§ Data provided:
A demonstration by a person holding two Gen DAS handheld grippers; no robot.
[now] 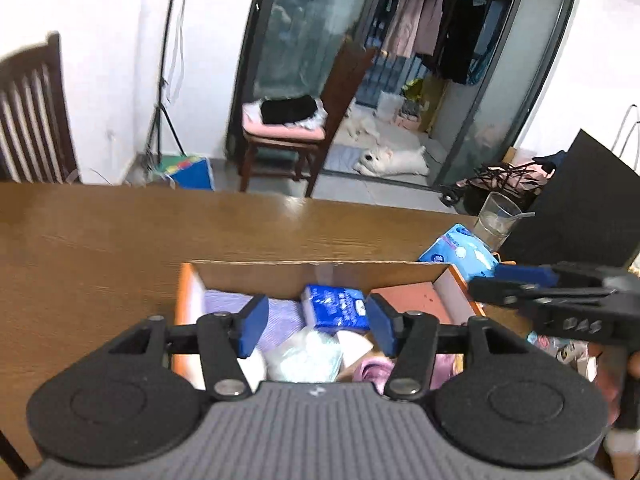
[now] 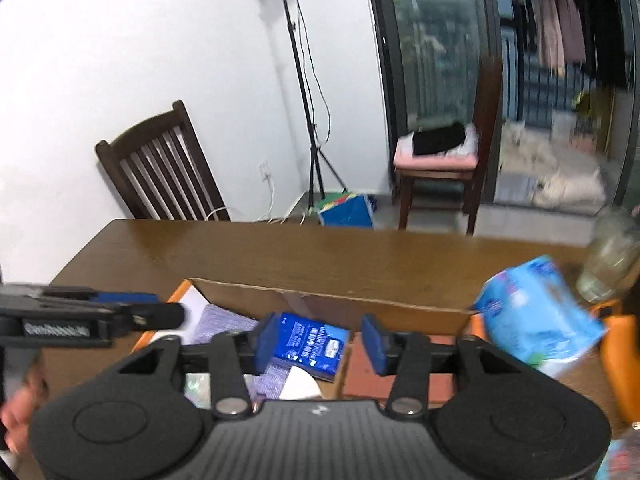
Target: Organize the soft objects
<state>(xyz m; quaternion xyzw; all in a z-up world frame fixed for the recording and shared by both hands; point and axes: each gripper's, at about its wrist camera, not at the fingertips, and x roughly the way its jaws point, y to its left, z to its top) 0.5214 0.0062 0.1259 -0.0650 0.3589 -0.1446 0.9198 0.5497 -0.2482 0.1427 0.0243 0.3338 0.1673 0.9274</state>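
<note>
We are holding our left gripper [image 1: 316,322] and right gripper [image 2: 316,344] over the cardboard box [image 1: 320,270], both spread apart and pinching nothing. Inside the box a dark blue tissue pack [image 1: 335,307] is lying on a purple cloth [image 1: 276,320] and a white soft pack [image 1: 306,356]. We think one drop is done. Farther off on the table [image 1: 120,240], a light blue pack [image 2: 536,320] is waiting by a glass [image 1: 496,216]. Next we are thinking our right gripper should reach over and pinch it.

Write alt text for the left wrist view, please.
The open left gripper hovers over a cardboard box on a wooden table, with a dark blue tissue pack and soft items inside. The right gripper reaches in from the right.
</note>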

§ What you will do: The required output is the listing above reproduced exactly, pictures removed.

§ Final answer:
A demonstration by a person holding two Gen DAS handheld grippers; no robot.
[now] 
[now] 
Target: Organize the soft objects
<state>(xyz m; quaternion xyzw; all in a z-up world frame fixed for the recording and shared by both hands; point and axes: each gripper's, at about its wrist camera, not at the fingertips, and x roughly the way its jaws point, y to its left, z to its top) 0.5214 0.0062 0.1259 -0.0650 0.3589 -0.1446 0.9198 0.5497 -0.2482 0.1427 0.0243 0.3338 0.1673 0.9274</state>
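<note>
We are holding our left gripper [image 1: 316,322] and right gripper [image 2: 316,344] over the cardboard box [image 1: 320,270], both spread apart and pinching nothing. Inside the box a dark blue tissue pack [image 1: 335,307] is lying on a purple cloth [image 1: 276,320] and a white soft pack [image 1: 306,356]. We think one drop is done. Farther off on the table [image 1: 120,240], a light blue pack [image 2: 536,320] is waiting by a glass [image 1: 496,216]. Next we are thinking our right gripper should reach over and pinch it.

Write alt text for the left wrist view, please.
The open left gripper hovers over a cardboard box on a wooden table, with a dark blue tissue pack and soft items inside. The right gripper reaches in from the right.
</note>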

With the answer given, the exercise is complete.